I've seen franchises I like be destroyed before (Ninja Gaiden), but if Dark Souls is destroyed it will be the first time I'm really truly bothered by such a thing. What a shame, what a cynical world we live in that anything good must be destroyed if it becomes successful. Because after you're successful, the only goal left is to be MORE successful, which is when the dumbening becomes required.
 
I don't really care how they market it, but the way they're talking make me very nervous about what the core product is. From the perspective of a "nerd" who loves Dark Souls more than any other game released in the last decade, I really kind of hate Skyrim. I like the idea of it, I like the open world, but the core gameplay is trash and I'm unwilling to put up with it anymore.

If they're going to get people who LIKE the gameplay of skyrim... Whose design philosophy runs contrary to everything that I believe in as a Dark Souls fan...

Very nervous.

Relax. All this means is the marketing will be based around walking through an empty corridor and finding a chest at the end with a couple of rocks in it. They'll loop this four or five times and skyrim fans will be all over it.

The real game doesn't need to be like this at all.

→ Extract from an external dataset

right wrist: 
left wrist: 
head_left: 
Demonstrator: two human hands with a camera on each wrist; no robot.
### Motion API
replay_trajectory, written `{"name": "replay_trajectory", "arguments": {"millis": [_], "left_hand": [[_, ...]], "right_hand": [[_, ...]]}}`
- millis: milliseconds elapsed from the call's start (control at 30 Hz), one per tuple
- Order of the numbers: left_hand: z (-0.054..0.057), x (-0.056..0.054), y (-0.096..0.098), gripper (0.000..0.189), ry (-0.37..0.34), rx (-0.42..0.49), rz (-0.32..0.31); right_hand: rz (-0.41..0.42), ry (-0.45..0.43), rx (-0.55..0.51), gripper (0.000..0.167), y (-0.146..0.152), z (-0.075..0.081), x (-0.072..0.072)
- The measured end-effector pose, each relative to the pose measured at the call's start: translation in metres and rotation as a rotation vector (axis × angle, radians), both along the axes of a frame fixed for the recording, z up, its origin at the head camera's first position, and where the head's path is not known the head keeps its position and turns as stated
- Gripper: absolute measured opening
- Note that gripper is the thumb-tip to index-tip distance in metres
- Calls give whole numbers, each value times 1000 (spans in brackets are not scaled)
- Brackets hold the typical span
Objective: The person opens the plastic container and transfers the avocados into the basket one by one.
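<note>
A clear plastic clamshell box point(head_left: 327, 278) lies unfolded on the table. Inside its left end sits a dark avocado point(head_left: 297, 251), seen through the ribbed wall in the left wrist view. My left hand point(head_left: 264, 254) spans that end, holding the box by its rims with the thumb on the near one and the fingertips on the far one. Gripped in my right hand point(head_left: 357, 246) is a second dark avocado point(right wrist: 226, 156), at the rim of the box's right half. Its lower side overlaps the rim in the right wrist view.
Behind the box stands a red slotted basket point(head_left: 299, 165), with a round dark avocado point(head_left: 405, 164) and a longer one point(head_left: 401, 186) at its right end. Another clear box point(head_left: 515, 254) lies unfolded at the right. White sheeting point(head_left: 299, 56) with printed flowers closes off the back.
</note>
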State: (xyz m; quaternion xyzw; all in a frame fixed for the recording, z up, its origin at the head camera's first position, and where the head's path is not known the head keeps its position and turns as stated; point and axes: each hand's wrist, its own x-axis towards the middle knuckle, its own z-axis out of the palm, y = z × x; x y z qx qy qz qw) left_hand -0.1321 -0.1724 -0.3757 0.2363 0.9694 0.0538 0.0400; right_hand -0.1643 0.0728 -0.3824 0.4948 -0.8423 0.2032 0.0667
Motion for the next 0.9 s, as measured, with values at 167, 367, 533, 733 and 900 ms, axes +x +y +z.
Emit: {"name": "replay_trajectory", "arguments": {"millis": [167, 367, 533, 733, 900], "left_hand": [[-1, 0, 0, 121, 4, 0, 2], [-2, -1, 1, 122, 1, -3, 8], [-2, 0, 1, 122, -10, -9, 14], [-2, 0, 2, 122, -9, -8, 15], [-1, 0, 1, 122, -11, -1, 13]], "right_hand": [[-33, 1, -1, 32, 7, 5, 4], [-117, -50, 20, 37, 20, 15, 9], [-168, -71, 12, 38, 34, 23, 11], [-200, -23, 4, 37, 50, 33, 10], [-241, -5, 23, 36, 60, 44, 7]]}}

Namco will just do their thing, price gouge the shit out of as many regions as they can and will move onto the next game.
 

Jobbs

Banned
Someone should remind them that Dark Souls got where it is by being Dark Souls. What's the point of reaching a few morons if you alienate all the people whose success the game is built on? It's so stupid.

How often does this actually work the way they want it to? When a company dumbs down a game to widen its appeal. Like Dragon Age 2 -- could that have possibly been more successful than DAO? I really doubt that.
 

Risette

A Good Citizen
Someone should remind them that Dark Souls got where it is by being Dark Souls. What's the point of reaching a few morons if you alienate all the people whose success the game is built on? It's so stupid.

How often does this actually work the way they want it to? When a company dumbs down a game to widen its appeal. Like Dragon Age 2 -- could that have possibly been more successful than DAO? I really doubt that.
someone should look at the media released of this game thus far
 

Parakeetman

No one wants a throne you've been sitting on!
The game still looks like Dark Souls from what we have seen, almost to a fault.

I don't understand the paranoia here. This isn't gearbox.

Well Gearbox, with borderlands anyways knows exactly who they are marketing to. Fans of Borderlands.

Bannam on the other hand doesnt seem to have a first fucking clue who the market is or why they should even care.
 
You do know that marketing directly affects gameplay when dealing with a publisher right?

Namco Bandai isn't even publishing the game in all regions.

People need to chill out.

Someone should remind them that Dark Souls got where it is by being Dark Souls. What's the point of reaching a few morons if you alienate all the people whose success the game is built on? It's so stupid.

How often does this actually work the way they want it to? When a company dumbs down a game to widen its appeal. Like Dragon Age 2 -- could that have possibly been more successful than DAO? I really doubt that.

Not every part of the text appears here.